Подняв крышку сундука, Момоко сразу ощутила, что привычный порядок в нем нарушен. Школьный блейзер, письма, фотографии, украшения лежали на своих местах, но что‑то было не так. Прежде, бывало, Момоко только заглянет в сундук, и аж дух перехватит от восторга. Запертые под его крышкой дни и ночи выпархивали наружу, останавливая движение времени, отменяя все законы реальности. Все было как раньше – из папиного серебряного портсигара сладко пахло табаком, в гомоне школьных коридоров звенели знакомые голоса подруг, поблескивала черным лаком дверь их найтсбриджского дома, Йоши смеялся молодым задорным смехом. А сейчас ничего этого не было. Не было этой блаженной вспышки. Здесь кто‑то побывал. Момоко стало не по себе. Так, выйдя однажды на берег, Робинзон Крузо увидел вдруг человеческие следы на песке своего острова.

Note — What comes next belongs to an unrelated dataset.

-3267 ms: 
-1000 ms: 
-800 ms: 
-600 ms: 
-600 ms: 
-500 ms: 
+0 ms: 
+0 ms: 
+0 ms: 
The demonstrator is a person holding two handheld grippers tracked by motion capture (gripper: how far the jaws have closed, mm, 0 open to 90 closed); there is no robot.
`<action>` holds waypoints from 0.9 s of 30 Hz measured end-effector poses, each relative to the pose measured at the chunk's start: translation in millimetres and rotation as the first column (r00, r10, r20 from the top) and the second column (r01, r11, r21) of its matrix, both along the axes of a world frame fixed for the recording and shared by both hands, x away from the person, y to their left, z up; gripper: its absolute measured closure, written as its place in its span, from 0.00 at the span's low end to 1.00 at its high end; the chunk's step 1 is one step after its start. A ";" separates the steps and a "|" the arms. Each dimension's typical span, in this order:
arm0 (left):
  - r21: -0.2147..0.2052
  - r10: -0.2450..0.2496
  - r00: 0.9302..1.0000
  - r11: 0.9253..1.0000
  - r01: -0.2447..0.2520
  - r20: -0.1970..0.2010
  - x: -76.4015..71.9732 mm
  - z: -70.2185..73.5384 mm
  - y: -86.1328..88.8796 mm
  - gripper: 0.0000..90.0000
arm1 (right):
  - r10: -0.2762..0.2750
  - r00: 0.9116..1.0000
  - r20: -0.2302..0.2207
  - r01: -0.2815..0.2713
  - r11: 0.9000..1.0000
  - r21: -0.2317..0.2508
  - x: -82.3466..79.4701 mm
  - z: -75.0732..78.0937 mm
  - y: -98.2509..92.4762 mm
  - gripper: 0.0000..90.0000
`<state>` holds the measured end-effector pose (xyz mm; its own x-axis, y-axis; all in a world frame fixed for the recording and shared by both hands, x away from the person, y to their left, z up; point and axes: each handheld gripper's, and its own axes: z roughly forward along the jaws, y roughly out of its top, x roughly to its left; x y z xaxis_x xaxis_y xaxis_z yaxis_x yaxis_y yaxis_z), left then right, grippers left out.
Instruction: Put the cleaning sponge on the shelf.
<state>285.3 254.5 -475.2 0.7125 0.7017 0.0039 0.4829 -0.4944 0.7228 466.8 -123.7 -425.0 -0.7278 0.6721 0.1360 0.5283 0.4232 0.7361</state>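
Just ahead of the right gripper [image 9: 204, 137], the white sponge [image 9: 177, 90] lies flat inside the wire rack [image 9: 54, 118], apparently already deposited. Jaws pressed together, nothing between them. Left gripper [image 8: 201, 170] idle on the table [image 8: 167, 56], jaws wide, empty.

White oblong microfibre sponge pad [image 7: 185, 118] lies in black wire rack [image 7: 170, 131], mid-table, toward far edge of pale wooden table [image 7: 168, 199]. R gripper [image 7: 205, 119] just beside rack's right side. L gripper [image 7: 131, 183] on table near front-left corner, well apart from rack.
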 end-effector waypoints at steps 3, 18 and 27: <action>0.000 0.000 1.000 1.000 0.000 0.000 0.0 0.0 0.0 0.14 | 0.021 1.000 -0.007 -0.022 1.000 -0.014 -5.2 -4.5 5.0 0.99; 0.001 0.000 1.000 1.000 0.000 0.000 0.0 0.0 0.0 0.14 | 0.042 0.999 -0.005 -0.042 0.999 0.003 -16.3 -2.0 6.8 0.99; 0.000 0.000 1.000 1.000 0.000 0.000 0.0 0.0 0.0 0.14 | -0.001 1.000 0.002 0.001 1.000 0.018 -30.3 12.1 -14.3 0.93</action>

И все же все вещи лежали так, как она их в последний раз сложила. Ничто не сдвинуто. Может быть, дело не в содержимом сундука? Может быть, нарушено нечто другое? Момоко осторожно выложила на пол сначала блейзер, потом альбомы с фотографиями, письма, портсигар и кучу безделушек, милого его сердцу хлама вроде старых театральных билетов, программок и ресторанных меню. А когда все содержимое сундука уже лежало на полу, Момоко нагнулась, с особой заботой вынула запрятанное на самом дне кимоно и дрожащими руками поднесла его к лампе.
Ткань замерцала на свету тысячей ослепительных оттенков. Гладкий шелк ласкал пальцы Момоко, она нежно погладила ткань, вспоминая и тот день, когда ей впервые позволили потрогать великолепное одеяние, и другой день, когда она с такой радостью надела его для Волчка. Это было весело, правда весело. Кимоно принадлежало бабушке Момоко с материнской стороны, а когда бабушка умерла, его переслали в Лондон. Бабушка именовала кимоно «одеждой для визитов», оно было слишком изысканно и роскошно, чтобы носить его просто так. Сама бабушка надевала его лишь несколько раз, в пору дедушкиного ухаживания. Это было в конце прошлого века, в далекую эпоху, когда Восток перемешался с Западом и на улицах столицы кимоно мелькали рядом с костюмами в тонкую полоску. Теперь и улиц‑то этих нет, их смело огненной бурей. Так что пускай бабушка и считала кимоно «одеждой для визитов», на него всегда скорее любовались, и только.